PROBLEM TO SOLVE:
Return the stretch from the line with "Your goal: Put" through the line with "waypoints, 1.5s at" in the data below, character for character, skipping all pictures.

*** THE DATA ***

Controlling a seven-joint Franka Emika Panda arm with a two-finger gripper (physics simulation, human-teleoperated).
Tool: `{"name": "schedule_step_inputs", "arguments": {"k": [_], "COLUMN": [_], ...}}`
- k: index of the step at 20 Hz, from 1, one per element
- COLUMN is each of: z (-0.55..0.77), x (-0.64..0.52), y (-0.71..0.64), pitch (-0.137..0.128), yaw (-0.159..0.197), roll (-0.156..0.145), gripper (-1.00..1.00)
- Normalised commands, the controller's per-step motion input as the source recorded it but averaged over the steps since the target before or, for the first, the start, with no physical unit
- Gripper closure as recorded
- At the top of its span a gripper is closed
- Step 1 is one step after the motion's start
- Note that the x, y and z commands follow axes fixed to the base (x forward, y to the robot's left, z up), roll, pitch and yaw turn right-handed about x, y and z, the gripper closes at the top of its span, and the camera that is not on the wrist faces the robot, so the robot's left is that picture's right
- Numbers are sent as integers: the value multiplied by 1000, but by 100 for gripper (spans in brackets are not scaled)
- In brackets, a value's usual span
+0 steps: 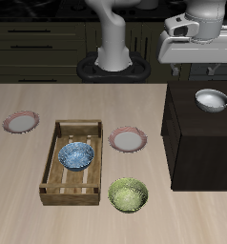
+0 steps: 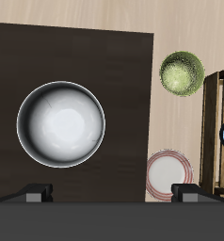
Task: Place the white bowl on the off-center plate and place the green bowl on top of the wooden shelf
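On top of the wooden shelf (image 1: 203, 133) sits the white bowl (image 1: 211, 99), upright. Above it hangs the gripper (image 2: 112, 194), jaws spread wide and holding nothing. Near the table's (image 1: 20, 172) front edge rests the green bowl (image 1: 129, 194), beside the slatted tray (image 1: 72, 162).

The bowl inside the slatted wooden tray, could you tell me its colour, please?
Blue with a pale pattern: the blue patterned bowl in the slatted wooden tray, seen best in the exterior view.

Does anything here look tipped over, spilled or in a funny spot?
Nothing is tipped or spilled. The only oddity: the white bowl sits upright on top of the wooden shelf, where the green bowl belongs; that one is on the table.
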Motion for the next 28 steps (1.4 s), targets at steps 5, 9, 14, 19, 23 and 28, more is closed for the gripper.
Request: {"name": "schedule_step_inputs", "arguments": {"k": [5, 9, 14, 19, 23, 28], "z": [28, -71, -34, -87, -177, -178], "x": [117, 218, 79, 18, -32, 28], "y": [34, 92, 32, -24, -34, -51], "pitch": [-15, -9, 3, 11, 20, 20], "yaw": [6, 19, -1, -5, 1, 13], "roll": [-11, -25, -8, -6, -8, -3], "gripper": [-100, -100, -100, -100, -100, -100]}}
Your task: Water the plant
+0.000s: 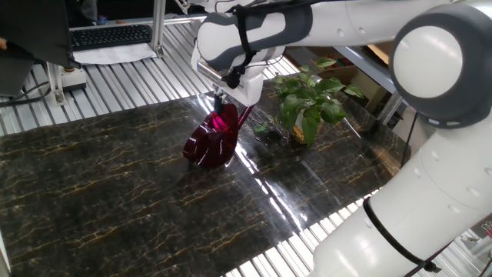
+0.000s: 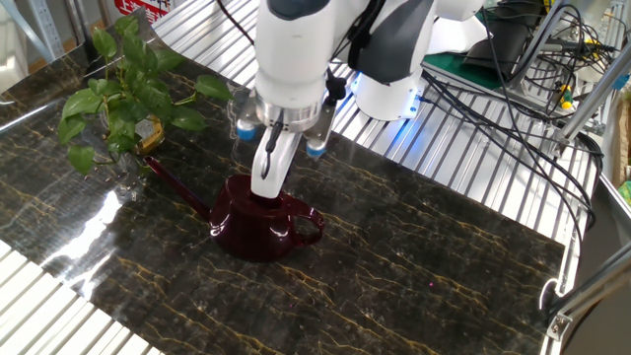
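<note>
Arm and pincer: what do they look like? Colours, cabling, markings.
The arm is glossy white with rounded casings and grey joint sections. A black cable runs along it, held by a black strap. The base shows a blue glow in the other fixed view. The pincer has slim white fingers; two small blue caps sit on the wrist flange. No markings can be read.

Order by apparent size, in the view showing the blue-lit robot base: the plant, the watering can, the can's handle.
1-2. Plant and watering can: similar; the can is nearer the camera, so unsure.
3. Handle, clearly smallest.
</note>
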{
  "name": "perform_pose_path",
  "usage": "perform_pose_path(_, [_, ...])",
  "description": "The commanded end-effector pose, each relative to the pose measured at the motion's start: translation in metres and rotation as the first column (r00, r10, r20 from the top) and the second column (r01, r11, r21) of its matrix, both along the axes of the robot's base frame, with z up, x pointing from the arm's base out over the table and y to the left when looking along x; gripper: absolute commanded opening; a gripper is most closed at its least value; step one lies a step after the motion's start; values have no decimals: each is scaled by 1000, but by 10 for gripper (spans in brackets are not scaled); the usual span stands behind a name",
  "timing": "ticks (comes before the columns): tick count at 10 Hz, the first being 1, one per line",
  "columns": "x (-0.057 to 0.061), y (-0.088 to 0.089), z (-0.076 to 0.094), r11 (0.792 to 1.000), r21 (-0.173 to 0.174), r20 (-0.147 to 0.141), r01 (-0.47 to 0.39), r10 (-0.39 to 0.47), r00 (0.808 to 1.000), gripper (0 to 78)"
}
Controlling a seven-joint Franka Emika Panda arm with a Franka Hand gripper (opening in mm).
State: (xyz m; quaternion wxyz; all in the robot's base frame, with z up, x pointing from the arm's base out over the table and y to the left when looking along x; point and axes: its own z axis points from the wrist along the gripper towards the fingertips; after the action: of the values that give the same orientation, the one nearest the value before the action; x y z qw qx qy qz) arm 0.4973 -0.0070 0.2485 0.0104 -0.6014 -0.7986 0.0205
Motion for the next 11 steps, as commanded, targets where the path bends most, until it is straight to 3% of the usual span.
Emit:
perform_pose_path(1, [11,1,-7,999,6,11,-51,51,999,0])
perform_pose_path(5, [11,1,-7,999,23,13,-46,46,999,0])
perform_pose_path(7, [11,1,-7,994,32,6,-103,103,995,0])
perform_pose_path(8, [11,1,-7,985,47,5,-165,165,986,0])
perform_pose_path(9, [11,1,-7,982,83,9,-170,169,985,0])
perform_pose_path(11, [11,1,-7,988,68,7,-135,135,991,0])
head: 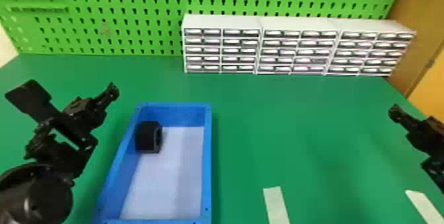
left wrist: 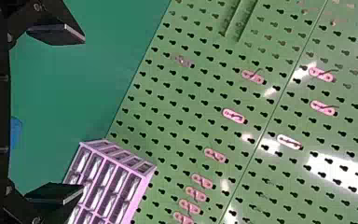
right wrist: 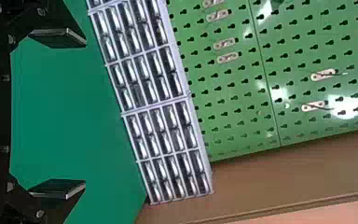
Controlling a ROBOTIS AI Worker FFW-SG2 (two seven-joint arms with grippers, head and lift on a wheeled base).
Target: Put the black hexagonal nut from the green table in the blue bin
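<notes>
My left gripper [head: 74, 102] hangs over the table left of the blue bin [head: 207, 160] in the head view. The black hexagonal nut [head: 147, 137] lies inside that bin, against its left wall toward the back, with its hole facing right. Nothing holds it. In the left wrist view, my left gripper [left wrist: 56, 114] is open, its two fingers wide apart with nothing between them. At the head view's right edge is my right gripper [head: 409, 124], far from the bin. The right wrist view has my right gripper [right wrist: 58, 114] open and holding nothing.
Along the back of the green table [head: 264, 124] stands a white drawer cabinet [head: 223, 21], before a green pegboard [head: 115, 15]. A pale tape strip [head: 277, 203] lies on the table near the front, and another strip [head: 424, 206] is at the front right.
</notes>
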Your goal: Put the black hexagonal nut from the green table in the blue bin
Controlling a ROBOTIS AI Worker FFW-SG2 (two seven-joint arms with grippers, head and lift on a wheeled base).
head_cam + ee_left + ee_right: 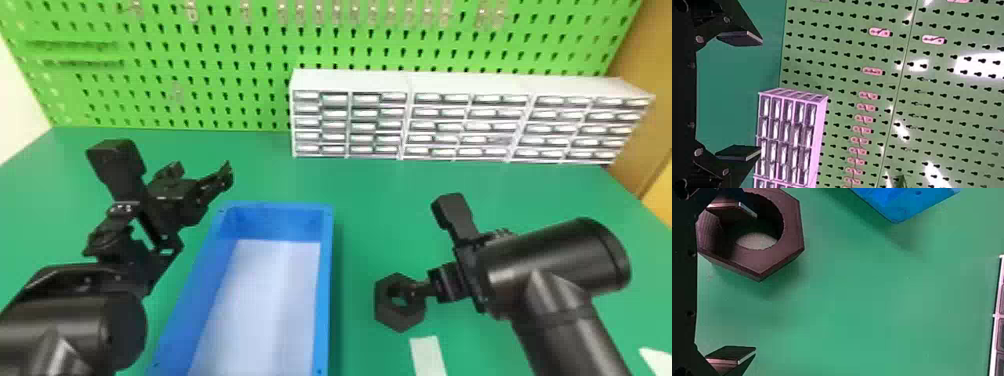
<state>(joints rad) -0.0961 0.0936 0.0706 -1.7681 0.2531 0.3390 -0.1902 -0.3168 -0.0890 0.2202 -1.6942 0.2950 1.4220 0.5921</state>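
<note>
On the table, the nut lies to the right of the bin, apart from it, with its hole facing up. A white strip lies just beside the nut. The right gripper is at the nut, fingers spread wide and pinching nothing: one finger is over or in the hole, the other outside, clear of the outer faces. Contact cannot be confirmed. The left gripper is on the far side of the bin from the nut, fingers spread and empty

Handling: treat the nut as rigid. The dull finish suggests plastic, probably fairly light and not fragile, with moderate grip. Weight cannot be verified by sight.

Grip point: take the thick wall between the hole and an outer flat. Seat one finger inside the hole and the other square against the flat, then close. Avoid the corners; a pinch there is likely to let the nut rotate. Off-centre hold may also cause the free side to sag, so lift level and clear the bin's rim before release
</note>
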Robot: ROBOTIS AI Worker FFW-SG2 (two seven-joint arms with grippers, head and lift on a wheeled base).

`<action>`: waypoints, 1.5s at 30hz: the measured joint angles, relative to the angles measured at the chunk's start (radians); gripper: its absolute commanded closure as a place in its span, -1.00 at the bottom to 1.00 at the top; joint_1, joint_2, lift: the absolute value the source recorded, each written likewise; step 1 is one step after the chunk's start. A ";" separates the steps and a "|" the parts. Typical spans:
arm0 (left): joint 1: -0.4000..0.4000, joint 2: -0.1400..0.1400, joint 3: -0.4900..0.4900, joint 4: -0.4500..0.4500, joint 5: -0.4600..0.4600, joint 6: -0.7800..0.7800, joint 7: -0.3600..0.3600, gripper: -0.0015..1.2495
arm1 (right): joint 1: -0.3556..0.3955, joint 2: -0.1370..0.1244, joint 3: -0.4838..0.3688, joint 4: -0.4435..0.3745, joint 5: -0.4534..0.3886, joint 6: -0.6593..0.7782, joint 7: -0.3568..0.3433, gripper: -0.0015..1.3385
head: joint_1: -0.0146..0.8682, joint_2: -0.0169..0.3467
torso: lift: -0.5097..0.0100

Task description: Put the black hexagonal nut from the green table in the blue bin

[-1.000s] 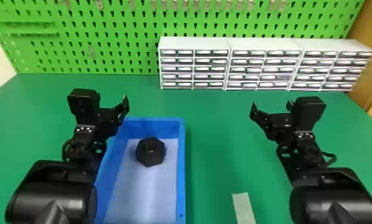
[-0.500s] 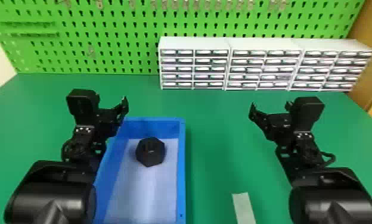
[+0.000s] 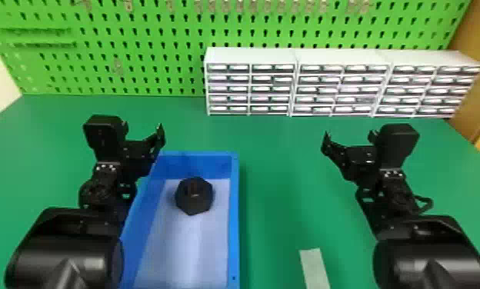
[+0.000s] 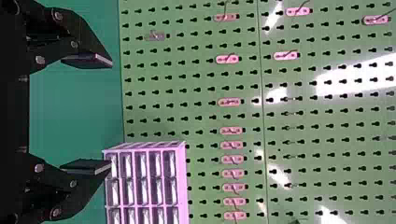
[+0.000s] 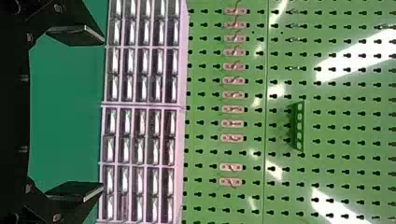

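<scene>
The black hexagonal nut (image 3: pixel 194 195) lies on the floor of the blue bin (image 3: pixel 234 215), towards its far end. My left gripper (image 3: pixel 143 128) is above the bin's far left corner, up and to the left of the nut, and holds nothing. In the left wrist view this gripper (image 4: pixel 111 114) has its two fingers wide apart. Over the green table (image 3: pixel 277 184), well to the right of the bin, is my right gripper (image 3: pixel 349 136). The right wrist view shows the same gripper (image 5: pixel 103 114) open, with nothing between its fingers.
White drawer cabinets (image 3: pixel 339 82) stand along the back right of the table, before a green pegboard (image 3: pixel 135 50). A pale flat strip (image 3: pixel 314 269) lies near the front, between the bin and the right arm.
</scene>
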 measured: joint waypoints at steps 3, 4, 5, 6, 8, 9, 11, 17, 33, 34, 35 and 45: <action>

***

FINAL ANSWER:
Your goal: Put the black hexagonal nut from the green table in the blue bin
Controlling a ROBOTIS AI Worker FFW-SG2 (two seven-joint arms with grippers, head and lift on a wheeled base).
head_cam + ee_left + ee_right: 
<state>(joints rad) -0.0961 0.0936 0.0706 -1.7681 0.2531 0.3390 -0.1902 -0.3168 -0.0890 0.2202 -1.6942 0.2950 1.4220 0.5921</state>
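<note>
On the table, the nut lies to the right of the bin, apart from it, with its hole facing up. A white strip lies just beside the nut. The right gripper is at the nut, fingers spread wide and pinching nothing: one finger is over or in the hole, the other outside, clear of the outer faces. Contact cannot be confirmed. The left gripper is on the far side of the bin from the nut, fingers spread and empty

Handling: treat the nut as rigid. The dull finish suggests plastic, probably fairly light and not fragile, with moderate grip. Weight cannot be verified by sight.

Grip point: take the thick wall between the hole and an outer flat. Seat one finger inside the hole and the other square against the flat, then close. Avoid the corners; a pinch there is likely to let the nut rotate. Off-centre hold may also cause the free side to sag, so lift level and clear the bin's rim before release
</note>
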Robot: ROBOTIS AI Worker FFW-SG2 (two seven-joint arms with grippers, head and lift on a wheeled base).

`<action>`: waypoints, 1.5s at 30hz: the measured joint angles, relative to the angles measured at the chunk's start (radians); gripper: its absolute commanded closure as a place in its span, -1.00 at the bottom to 1.00 at the top; joint_1, joint_2, lift: the absolute value the source recorded, each written likewise; step 1 is one step after the chunk's start. A ";" separates the steps and a "|" the parts. Typical spans:

The answer given is complete.